*TASK DIRECTIONS*:
Copy out, from the data below, each line in which the word "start" occurs.

**** COLLECTED DATA ****

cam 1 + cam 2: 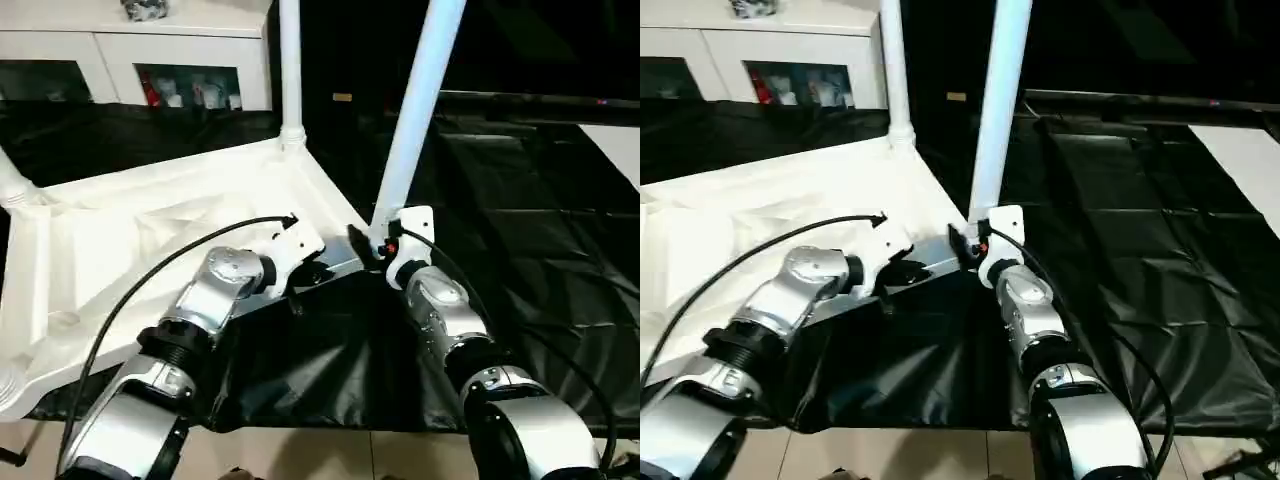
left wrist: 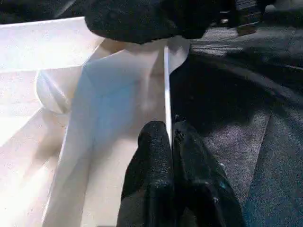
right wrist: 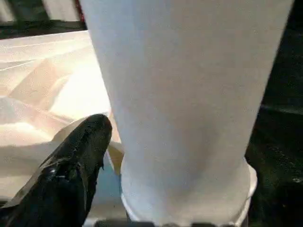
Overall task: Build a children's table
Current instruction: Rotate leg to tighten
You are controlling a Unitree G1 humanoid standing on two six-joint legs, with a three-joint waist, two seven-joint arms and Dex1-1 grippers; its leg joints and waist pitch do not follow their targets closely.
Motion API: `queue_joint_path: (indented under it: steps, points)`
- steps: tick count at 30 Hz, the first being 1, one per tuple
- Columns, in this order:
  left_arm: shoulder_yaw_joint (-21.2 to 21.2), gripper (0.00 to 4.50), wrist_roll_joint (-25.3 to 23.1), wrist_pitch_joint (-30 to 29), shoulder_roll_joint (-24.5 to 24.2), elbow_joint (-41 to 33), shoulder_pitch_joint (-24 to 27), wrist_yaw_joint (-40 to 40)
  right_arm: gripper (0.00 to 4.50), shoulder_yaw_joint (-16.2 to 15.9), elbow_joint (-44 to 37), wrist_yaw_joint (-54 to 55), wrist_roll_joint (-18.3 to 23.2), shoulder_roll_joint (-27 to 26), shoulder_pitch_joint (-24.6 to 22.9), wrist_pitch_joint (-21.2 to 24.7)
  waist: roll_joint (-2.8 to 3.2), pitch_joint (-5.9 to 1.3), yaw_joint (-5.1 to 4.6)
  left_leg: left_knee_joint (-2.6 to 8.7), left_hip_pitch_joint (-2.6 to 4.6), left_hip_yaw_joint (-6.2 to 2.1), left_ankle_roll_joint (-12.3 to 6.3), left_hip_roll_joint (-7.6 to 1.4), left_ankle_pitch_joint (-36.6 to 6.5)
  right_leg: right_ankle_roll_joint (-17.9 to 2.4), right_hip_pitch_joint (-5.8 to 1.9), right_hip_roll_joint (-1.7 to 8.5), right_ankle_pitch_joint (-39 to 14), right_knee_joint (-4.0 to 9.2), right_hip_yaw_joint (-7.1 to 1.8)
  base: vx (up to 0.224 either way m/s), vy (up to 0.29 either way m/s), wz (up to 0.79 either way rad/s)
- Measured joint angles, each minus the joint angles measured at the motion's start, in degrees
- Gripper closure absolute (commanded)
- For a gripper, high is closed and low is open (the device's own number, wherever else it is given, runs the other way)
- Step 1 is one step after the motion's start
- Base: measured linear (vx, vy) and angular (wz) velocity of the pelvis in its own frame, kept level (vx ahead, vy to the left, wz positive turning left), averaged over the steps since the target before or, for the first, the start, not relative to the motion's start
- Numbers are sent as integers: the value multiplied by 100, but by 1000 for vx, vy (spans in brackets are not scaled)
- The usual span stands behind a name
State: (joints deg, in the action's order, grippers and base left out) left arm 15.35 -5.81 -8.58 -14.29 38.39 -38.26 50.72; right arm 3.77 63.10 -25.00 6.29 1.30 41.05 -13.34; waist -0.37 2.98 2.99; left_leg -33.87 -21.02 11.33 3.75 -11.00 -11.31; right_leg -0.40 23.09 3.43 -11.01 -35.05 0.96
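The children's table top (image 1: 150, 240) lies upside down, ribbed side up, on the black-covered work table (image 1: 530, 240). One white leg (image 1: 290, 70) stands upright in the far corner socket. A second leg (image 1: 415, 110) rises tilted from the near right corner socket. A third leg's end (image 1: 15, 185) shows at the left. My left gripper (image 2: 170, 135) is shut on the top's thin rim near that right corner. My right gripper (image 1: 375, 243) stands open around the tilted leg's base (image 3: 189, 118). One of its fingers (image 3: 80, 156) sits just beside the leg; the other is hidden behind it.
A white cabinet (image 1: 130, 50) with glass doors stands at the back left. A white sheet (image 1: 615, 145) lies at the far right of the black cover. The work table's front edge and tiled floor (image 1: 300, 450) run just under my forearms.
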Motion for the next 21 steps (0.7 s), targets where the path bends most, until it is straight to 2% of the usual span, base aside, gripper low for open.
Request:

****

*REPLY*:
- Measured joint angles, each minus the joint angles measured at the motion's start, in degrees
- Step 1 is one step after the motion's start
- Base: measured linear (vx, vy) and angular (wz) velocity of the pelvis in its own frame, kept level (vx ahead, vy to the left, wz positive turning left), averaged over the steps since the target before or, for the first, the start, not relative to the motion's start

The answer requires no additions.